Ce répertoire est le sien. A l’issue de la 5e Symphonie de Chostakovitch, chargée de rage et de sensualité, délivrée par cœur dans une tension fabuleuse, on n’avait qu’un souhait: une intégrale discographique.

Grande traversée russe…

L’OSR en a la carrure, les forces et la finesse, avec des musiciens d’une envergure de plus en plus haute. Jonathan Nott en a la sensibilité, le tempérament et la puissance de conviction. On se prend à rêver d’une grande traversée russe…

Chostakovitch, donc. Son sarcasme, son ironie, ses abattements et ses emballements. Jonathan Nott libère tout ça, sans limites.

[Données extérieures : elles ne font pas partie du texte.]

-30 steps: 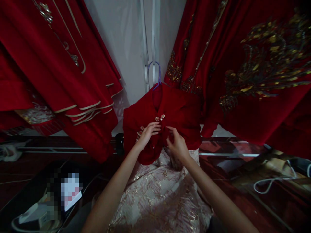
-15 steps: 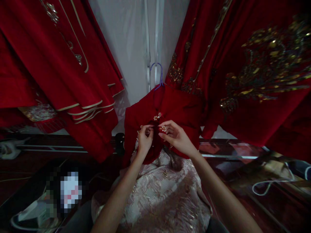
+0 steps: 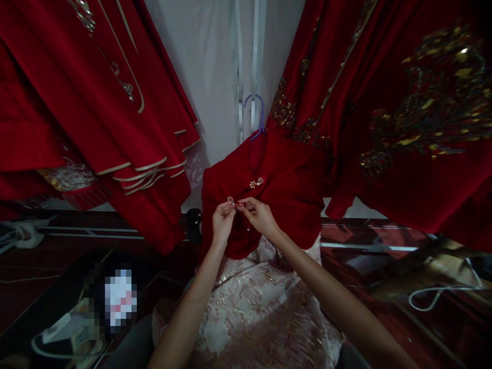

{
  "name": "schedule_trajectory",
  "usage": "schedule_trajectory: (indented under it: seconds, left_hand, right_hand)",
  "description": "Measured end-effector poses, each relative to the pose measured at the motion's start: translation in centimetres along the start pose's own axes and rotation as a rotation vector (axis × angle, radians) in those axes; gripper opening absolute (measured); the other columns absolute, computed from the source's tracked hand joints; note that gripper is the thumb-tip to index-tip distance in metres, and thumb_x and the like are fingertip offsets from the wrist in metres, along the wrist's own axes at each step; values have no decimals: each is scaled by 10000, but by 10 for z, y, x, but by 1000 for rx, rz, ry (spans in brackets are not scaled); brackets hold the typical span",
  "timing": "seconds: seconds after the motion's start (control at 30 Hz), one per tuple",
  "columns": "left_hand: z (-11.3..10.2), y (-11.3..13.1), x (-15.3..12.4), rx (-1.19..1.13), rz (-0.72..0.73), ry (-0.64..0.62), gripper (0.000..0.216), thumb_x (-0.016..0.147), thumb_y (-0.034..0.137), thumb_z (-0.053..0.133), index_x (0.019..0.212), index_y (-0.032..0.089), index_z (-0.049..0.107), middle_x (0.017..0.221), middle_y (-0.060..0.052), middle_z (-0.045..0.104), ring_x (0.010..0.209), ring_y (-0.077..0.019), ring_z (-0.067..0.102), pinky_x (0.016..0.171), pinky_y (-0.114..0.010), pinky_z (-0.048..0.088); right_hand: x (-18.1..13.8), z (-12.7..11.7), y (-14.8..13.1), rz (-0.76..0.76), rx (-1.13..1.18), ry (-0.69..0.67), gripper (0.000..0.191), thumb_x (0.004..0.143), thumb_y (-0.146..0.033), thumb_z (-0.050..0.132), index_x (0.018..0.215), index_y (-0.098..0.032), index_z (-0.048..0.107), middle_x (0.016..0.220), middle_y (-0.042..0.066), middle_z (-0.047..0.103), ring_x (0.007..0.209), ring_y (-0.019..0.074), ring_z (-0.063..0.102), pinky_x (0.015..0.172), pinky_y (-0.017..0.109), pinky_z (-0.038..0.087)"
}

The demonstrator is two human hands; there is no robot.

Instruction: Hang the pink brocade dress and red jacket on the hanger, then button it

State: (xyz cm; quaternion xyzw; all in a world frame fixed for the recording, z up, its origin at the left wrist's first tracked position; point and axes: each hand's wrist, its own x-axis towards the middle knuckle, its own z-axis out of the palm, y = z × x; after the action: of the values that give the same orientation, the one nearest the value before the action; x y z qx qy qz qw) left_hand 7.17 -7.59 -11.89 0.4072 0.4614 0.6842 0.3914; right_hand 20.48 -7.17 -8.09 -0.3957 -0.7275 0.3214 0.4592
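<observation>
A short red jacket (image 3: pixel 284 189) hangs in front of me on a purple hanger (image 3: pixel 262 115). At its front, a pair of beaded flower clasps (image 3: pixel 256 182) joins the two edges below the neck. Lower down, my left hand (image 3: pixel 223 224) pinches the left half of another beaded flower clasp (image 3: pixel 230 199). My right hand (image 3: pixel 260 217), its thumb and forefinger closed, grips the other half against it. The fingertips of both hands meet there and cover most of the fastening. A pale pink skirt with gold brocade (image 3: pixel 246 307) spreads below the jacket, under my forearms.
Red garments with cream piping (image 3: pixel 126 133) hang on the left. Others with gold beadwork (image 3: pixel 430 102) hang on the right. Behind stands a pale wall with a metal rack post (image 3: pixel 255 61). A white cable (image 3: pixel 426 300) lies low on the right; a white power strip (image 3: pixel 61 328) lies low left.
My right hand has moved left to meet my left hand, bringing its clasp half over. The jacket's front edges are drawn together at the fingertips. The view has shifted slightly.
</observation>
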Motion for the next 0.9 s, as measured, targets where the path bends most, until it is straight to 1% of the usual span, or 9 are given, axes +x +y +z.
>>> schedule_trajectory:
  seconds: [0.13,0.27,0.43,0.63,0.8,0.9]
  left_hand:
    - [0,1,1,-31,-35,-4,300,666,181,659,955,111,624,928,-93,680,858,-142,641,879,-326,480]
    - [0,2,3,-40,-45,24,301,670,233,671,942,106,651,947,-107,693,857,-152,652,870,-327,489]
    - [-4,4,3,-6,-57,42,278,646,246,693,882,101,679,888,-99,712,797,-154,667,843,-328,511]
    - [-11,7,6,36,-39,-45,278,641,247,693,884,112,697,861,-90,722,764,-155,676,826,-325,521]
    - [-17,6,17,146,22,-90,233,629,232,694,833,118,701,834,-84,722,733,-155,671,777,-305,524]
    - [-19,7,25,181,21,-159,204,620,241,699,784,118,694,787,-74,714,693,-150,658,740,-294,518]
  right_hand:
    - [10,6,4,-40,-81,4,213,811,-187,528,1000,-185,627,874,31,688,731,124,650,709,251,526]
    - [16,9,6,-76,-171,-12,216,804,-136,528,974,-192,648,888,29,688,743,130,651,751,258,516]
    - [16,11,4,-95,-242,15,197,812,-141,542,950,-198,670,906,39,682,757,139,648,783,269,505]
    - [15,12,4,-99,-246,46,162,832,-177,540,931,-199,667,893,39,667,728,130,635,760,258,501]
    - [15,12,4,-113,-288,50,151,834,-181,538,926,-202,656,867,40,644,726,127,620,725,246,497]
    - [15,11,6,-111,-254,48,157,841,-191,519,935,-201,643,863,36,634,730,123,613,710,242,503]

Il est difficile de résister à l’électricité des élans qu’il soulève sur scène, et à la maîtrise des organisations internes qu’il révèle.

De la levée phénoménale des masses sonores (1er, 3e et 4e mouvements dont il éclaire à merveille les développements narratifs) à la joie contagieuse et grinçante dont il irrigue les passages plus humoristiques (2e), le chef captive de bout en bout.

Déferlements d’angoisse

Cette capacité à brosser des climats convient particulièrement aux univers des deux compositeurs. Dans les Four Sea Interludes de Benjamin Britten, tout s’éclaire dans une harmonie d’ambiances magnifiquement rendues. Les cors huilés, bois joueurs et cordes aiguisées se fondent, du souffle le plus caressant au déferlement d’angoisse le plus violent.

Musicien parfait?

Le jeune violoniste Sergey Khachatryan, lui, illumine la soirée dans le 1er Concerto de l’immense Dimitri. Soliste de rêve que cet archet sobre, humble, lumineux et d’une intensité poignante. Musicien parfait? A l’écoute de sa bouleversante lecture, virtuose sans aucune démonstration technique, fluide mais rigoureusement articulée, on se dit que oui, ce violoniste-là touche la perfection musicale. Et humaine, tant dans chaque note résonnent la peine et l’affection, l’espoir et l’effarement, et l’infini remerciement d’être au monde, malgré tout.